But a man named Ananias, with his wife Sapphira, sold a piece of property,2 and with his wife’s knowledge he kept back for himself some of the proceeds and brought only a part of it and laid it at the apostles’ feet. 3 But Peter said, “Ananias, why has Satan filled your heart to lie to the Holy Spirit and to keep back for yourself part of the proceeds of the land? 4 While it remained unsold, did it not remain your own? And after it was sold, was it not at your disposal? Why is it that you have contrived this deed in your heart? You have not lied to man but to God.”5 When Ananias heard these words, he fell down and breathed his last. And great fear came upon all who heard of it. 6 The young men rose and wrapped him up and carried him out and buried him.
7 After an interval of about three hours his wife came in, not knowing what had happened. 8 And Peter said to her, “Tell me whether you sold the land for so much.” And she said, “Yes, for so much.” 9 But Peter said to her, “How is it that you have agreed together to test the Spirit of the Lord? Behold, the feet of those who have buried your husband are at the door, and they will carry you out.”10 Immediately she fell down at his feet and breathed her last. When the young men came in they found her dead, and they carried her out and buried her beside her husband. 11 And great fear came upon the whole church and upon all who heard of these things. – Acts 5:1-11
I’ve never tried successfully to put on a show. I’ve always been found out. Usually it has to do with channelling a certain personality in a public place. I’m not very good at it so I seldom attempt it, but when I do, it comes off poorly. So I’ve learned not to try to do it.
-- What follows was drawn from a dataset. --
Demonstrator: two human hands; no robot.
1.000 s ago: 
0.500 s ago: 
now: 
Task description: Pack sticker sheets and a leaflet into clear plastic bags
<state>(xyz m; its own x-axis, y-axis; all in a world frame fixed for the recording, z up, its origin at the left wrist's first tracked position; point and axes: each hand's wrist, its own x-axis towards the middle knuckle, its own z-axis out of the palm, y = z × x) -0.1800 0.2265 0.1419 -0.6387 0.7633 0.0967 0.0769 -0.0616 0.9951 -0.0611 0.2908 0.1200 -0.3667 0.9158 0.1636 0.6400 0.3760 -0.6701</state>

Ananias and Sapphira, on the other hand had not learned that lesson. They apparently saw what Barnabas did, and envied him for the fame and recognition he received. They wanted in on the fame and recognition. They wanted to look good in the eyes of the people of God.
So they devised a scheme. They put on a show. They diverted attention from the truth and projected fake reality on the people. They made it look as though they had given to the apostles all they had received from the sale of their property. In fact they had sold the land for far more and kept part of the proceeds for themselves. The problem was not that they had kept part of the proceeds for themselves. The problem was that they had lied about it. They tried to deceive God’s people. Worse yet: they had lied to the Holy Spirit. They had lied to God.
God doesn’t love fakes. He doesn’t love the best projections we can make of ourselves. He doesn’t redeem those who wish to have no need for redemption. He loves sinners. He redeems lost people. He saves the repentant who come to grips with their failures and poor projections of themselves and seek his mercy and grace.
I’m not certain how Ananias and Sapphira should have handled all this. I am certain, however, that what they did was wrong. And rather than coming clean a the earliest possible time, they tried to maintain the deception. That was their ruin.
There may be a place of deception you need to reveal before God, or your husband, wife, best friend, or co-worker. The results of doing so may be grave and difficult. Better those difficult truth encounter now than the harsh distress of unmasking in the light only of judgment. Difficult truth encounters turn into grace encounters. For God delights in repentant hearts and dismisses arrogant pretenders, leaving them to their own self-deception and delusions.
That’s why every day, we say, “God be merciful to me a sinner.” And every day, he says, “I have been. You are forgiven. Go now and sin no more.”